Asymptotic Efficiency (Similar to AIC in some senses): For certain loss functions and under some conditions, K-fold CV can be asymptotically equivalent to AIC in terms of model selection behavior, meaning they tend to select similar models as n gets large, often favoring slightly more complex models for better predictive power if the true model is complex.
Dependence on K: The choice of K in K-fold CV matters.
- Small K (e.g., 2 or 3): Higher bias in error estimate, lower variance.
- Large K (closer to n, like LOOCV): Lower bias, higher variance, computationally expensive.
- K=5 or K=10 are common choices offering a good balance.
No Closed-Form Penalty: Unlike AIC/BIC, CV doesn't have an explicit penalty term for model complexity. The "penalty" is implicit: overly complex models will overfit the K-1 training folds and perform poorly on the held-out validation fold.
Robustness: CV is generally considered more robust and direct for estimating predictive performance than AIC/BIC, especially when the assumptions underlying AIC/BIC (e.g., models being close to the true model, large sample sizes for asymptotic properties to hold) are violated.

In practice, CV is often preferred for model selection when computational resources allow, as it directly estimates generalization performance. AIC and BIC are useful when CV is too expensive or as quick guides, especially when comparing models with different numbers of parameters based on their likelihoods.

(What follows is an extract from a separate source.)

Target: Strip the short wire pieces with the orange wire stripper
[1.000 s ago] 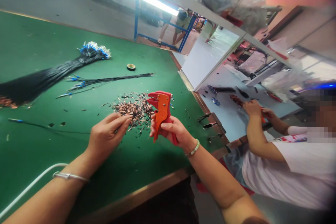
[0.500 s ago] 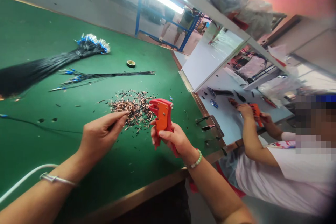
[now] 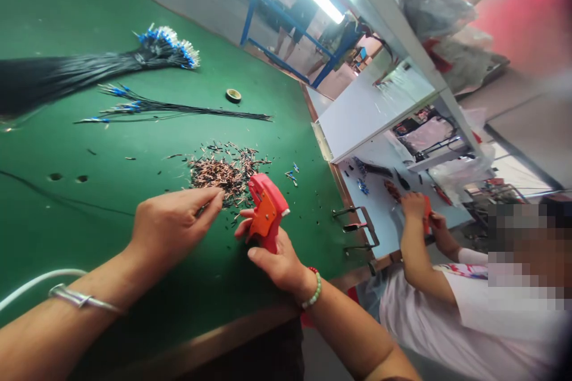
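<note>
My right hand [image 3: 274, 253] grips an orange wire stripper [image 3: 265, 209] by its handles, low over the green table [image 3: 67, 149]. My left hand [image 3: 172, 223] is closed in a pinch on a thin black wire [image 3: 44, 196] that trails off to the left, its fingertips just left of the stripper's jaws. Right behind both hands lies a pile of stripped copper and black insulation bits [image 3: 223, 169].
A thick bundle of black wires with blue ends [image 3: 89, 65] and a thinner bunch [image 3: 179, 110] lie farther back, beside a small tape roll [image 3: 233, 95]. A white cable [image 3: 31, 283] crosses near my left arm. A person [image 3: 447, 286] works at the adjoining white bench on the right.
My right hand has lowered and tilted the stripper toward the table. The view has shifted, and my left hand keeps its pinch near the jaws.
</note>
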`<state>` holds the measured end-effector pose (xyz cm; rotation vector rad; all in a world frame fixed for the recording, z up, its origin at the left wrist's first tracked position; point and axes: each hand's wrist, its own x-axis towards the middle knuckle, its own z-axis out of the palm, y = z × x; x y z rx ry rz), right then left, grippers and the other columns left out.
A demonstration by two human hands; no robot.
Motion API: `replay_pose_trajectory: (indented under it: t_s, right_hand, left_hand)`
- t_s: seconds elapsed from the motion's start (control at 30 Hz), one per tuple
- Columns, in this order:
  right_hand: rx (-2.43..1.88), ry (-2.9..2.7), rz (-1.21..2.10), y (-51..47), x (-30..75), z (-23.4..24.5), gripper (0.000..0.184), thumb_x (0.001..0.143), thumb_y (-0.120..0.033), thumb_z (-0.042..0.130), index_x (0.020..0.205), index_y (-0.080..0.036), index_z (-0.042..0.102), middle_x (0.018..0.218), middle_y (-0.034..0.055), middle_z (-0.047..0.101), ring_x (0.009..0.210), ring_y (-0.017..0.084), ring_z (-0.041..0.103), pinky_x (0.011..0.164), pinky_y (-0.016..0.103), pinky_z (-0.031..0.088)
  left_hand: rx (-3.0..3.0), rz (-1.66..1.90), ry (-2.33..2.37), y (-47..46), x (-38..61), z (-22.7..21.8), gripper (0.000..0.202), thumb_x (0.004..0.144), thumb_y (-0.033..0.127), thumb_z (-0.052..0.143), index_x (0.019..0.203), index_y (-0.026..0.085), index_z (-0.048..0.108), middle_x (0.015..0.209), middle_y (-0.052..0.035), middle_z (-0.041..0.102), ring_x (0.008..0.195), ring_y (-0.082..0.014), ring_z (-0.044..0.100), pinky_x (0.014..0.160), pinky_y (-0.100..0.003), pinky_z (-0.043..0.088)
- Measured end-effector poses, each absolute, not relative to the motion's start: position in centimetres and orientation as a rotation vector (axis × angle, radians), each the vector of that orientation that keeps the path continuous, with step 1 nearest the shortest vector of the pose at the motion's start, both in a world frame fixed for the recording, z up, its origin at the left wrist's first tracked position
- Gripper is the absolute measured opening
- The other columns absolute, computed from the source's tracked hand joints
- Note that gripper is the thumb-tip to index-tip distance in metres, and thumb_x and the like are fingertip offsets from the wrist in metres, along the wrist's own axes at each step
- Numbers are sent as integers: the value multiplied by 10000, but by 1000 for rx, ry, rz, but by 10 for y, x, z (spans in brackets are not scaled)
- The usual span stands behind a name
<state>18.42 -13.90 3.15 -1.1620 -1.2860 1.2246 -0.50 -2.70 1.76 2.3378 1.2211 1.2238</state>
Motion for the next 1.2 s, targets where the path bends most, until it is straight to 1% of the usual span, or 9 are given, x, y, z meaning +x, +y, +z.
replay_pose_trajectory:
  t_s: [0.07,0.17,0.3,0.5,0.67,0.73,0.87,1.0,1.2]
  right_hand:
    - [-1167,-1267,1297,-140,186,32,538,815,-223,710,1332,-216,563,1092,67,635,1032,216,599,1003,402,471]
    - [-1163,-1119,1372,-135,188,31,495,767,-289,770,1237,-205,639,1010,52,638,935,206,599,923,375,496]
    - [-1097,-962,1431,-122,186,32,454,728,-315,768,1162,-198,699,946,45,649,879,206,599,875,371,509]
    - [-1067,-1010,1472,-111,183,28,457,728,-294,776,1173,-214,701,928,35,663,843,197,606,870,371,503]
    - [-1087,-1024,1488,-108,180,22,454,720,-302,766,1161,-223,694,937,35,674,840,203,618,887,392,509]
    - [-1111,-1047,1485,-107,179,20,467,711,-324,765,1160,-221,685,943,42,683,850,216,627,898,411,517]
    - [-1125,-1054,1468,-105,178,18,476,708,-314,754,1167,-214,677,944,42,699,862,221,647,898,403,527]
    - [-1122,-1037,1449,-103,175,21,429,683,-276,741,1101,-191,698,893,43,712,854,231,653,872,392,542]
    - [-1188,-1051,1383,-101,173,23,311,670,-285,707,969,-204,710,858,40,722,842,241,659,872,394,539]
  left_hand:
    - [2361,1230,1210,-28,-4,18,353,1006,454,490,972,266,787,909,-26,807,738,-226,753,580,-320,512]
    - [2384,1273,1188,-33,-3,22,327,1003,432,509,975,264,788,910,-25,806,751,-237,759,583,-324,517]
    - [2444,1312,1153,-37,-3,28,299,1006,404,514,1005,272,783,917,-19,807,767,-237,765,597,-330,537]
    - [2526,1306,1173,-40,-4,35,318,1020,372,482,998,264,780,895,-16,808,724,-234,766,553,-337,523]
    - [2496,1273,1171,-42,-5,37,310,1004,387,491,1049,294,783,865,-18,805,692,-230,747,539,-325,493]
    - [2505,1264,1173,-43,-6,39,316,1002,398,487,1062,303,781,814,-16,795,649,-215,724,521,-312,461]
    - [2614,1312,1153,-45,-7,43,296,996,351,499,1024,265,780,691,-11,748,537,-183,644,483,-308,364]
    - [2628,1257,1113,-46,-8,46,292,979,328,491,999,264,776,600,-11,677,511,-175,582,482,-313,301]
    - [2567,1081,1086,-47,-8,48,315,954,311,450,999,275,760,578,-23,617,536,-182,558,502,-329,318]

Interviewer: That's a very thorough comparison, highlighting the strengths and contexts for each approach. Well explained!

Candidate: Thank you.

Why AIC, BIC & CV Matter

Principled Model Selection: Provide systematic ways to choose among competing models beyond just looking at training error.
Balancing Fit and Complexity: AIC and BIC explicitly penalize model complexity, helping to avoid overfitting. CV does this implicitly.
Estimating Generalization: Cross-validation directly estimates how well a model will perform on unseen data.
Theoretical Underpinnings: AIC is rooted in information theory and KL divergence. BIC has a Bayesian foundation. Understanding these provides deeper insight.
Practical Tools: Widely used in statistical modeling and machine learning for comparing models and tuning hyperparameters.
Understanding Tradeoffs: Knowing when to use AIC, BIC, or CV depends on the goals (prediction vs. explanation), dataset size, and computational budget.